The main objective is to find the smallest number of clips necessary to cover the entire duration of the event from 0 to time seconds. If it is not possible to cover the entire event with the given clips, the function should return -1.

Intuition

To solve this problem, we first need to think about how to use the given clips to cover the entire time span of the event. A brute force approach might try to consider all possible combinations of clips, but this would be highly inefficient. Instead, we need a smarter strategy that can quickly determine the optimal set of clips without redundant computations.
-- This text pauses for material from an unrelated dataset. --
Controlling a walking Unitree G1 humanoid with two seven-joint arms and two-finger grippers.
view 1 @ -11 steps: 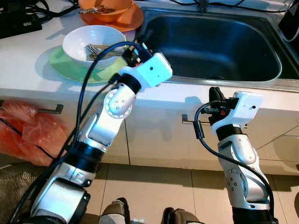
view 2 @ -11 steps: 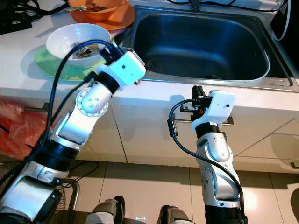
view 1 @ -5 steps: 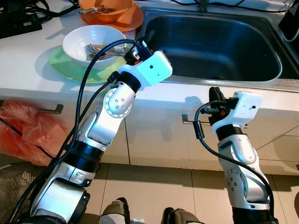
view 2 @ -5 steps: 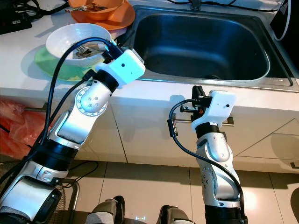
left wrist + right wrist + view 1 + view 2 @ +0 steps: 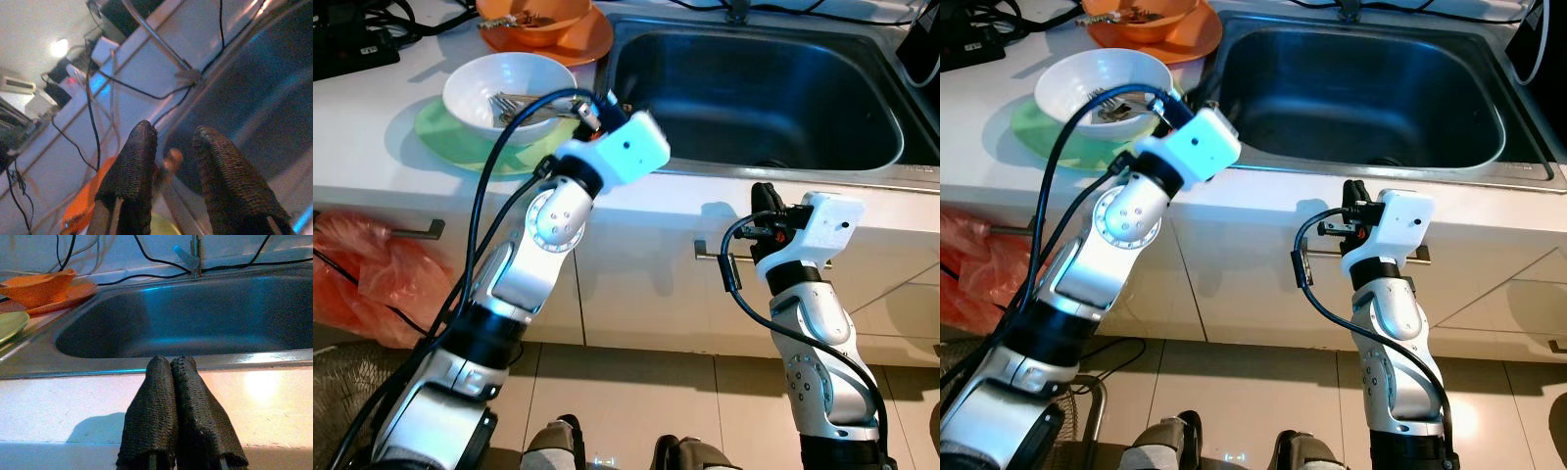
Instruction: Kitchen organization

The intuition behind the solution is to first figure out, for each second in the event's duration, what is the furthest point we can reach if we were to start a clip at that second. We begin by initializing an array that will hold this information. As we iterate through each clip, we record the farthest end time we can achieve, starting from each start time that is less than time.
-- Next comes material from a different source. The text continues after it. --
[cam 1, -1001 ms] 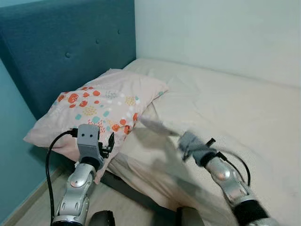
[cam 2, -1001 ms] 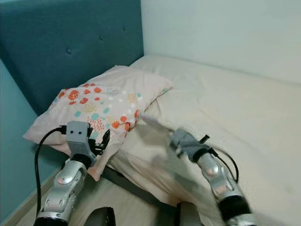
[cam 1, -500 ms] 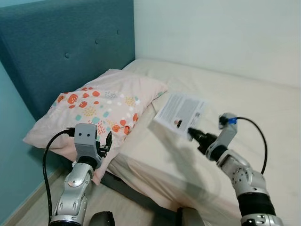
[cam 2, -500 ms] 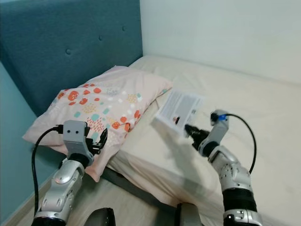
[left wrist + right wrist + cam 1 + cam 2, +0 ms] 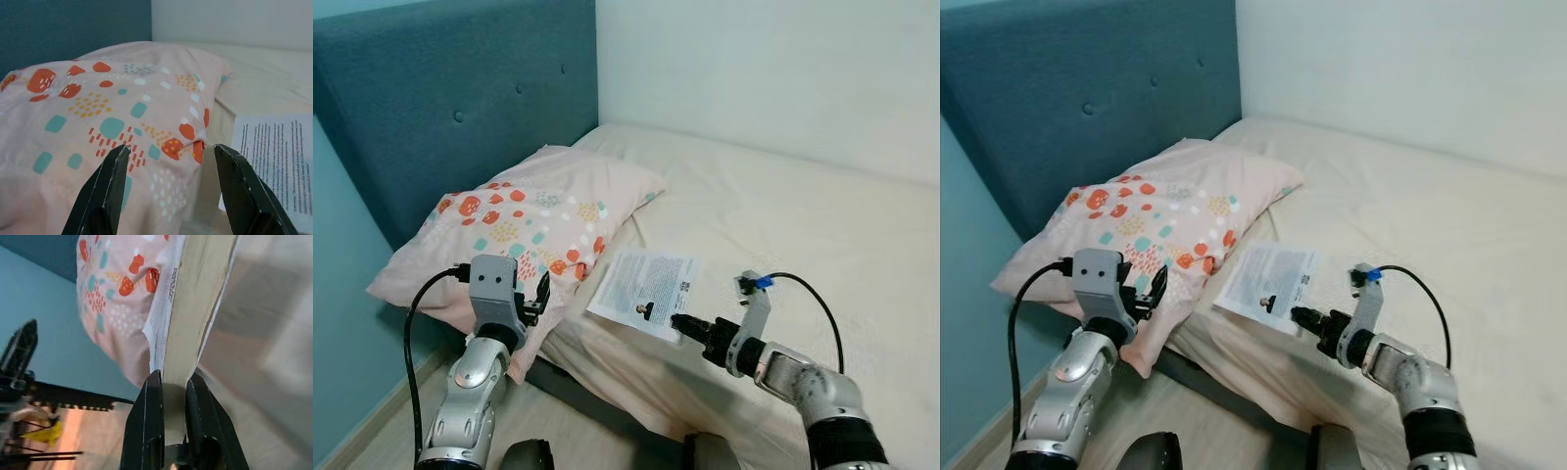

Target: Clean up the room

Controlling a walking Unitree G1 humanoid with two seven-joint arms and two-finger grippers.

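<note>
right gripper [image 5: 680,324] clamped on paper [image 5: 644,283], now swung down flat over bed [image 5: 783,225] edge, 3 o'clock of pillow [image 5: 529,225] (pickup done). left gripper [image 5: 168,188] apart, idle.

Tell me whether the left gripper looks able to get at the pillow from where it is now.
Probably yes. The left gripper is open right beside the pillow, with nothing between them in the left wrist view.
</note>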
Next, we iterate through each second in the event, extending our reach as we find greater end times. The goal is to keep extending our current segment's end time (pre) until we can no longer do so or until we reach the end of the event. If at any point, the farthest reach (mx) is less than or equal to the current second, it means there is a gap in the coverage and hence the task is impossible.
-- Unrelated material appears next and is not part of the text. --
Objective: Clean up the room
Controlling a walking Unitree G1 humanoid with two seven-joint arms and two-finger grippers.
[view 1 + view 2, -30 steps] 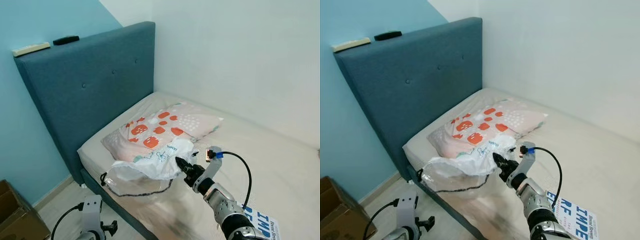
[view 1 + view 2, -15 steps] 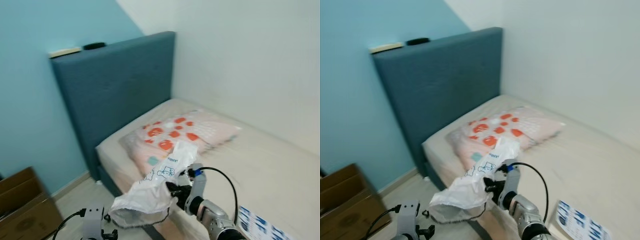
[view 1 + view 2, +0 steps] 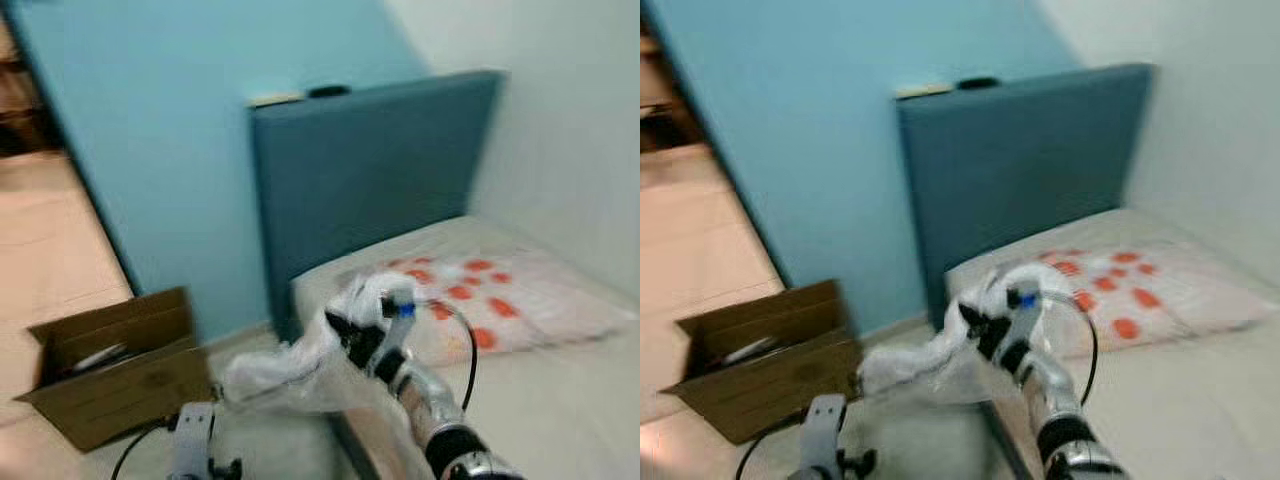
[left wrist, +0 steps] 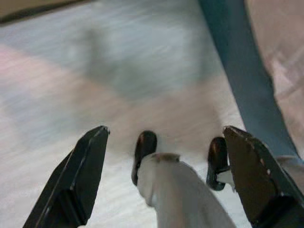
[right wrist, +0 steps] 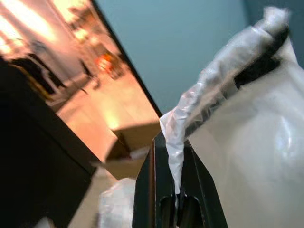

On the other hand, when the current second reaches the previous maximum reach (pre), it indicates that we have utilized a clip to its fullest extent, and we need to select another clip to extend our coverage. This selection increments our answer to the minimum number of clips needed. Eventually, if we are able to cover the whole event, we return the number of clips used; otherwise, if we encounter a coverage gap, we return -1.

This strategy is efficient because it takes advantage of the greedy approach, always picking the clip that extends coverage the furthest at each step, and ensuring that a minimum number of clips are used. The algorithm will sweep through the time units only once, maintaining the maximum reach and updating the number of clips used as needed.

Learn more about Greedy and Dynamic Programming patterns.

Solution Approach

The solution involves a greedy algorithm that aims to extend the reach of the current clip segment as far as possible within the given time. Let's walk through the implementation:

• First, we initialize a list called last with a length equal to the time. This list is used to track the furthest end time (last[a]) that can be reached from each starting second a.

• The solution iterates over each clip [a, b] from the provided clips list. For each clip, it checks if the start time a is within the event duration (a < time). If so, it updates last[a] with the maximum of its current value and the end time b of the current clip. This step effectively finds the furthest end time achievable from each start time.

1last = [0] * time
2for a, b in clips:
3    if a < time:
4        last[a] = max(last[a], b)

• We then initialize three variables: ans to keep track of the number of clips used, mx to store the furthest end time reachable at any point, and pre which represents the end of the current clip segment we are creating.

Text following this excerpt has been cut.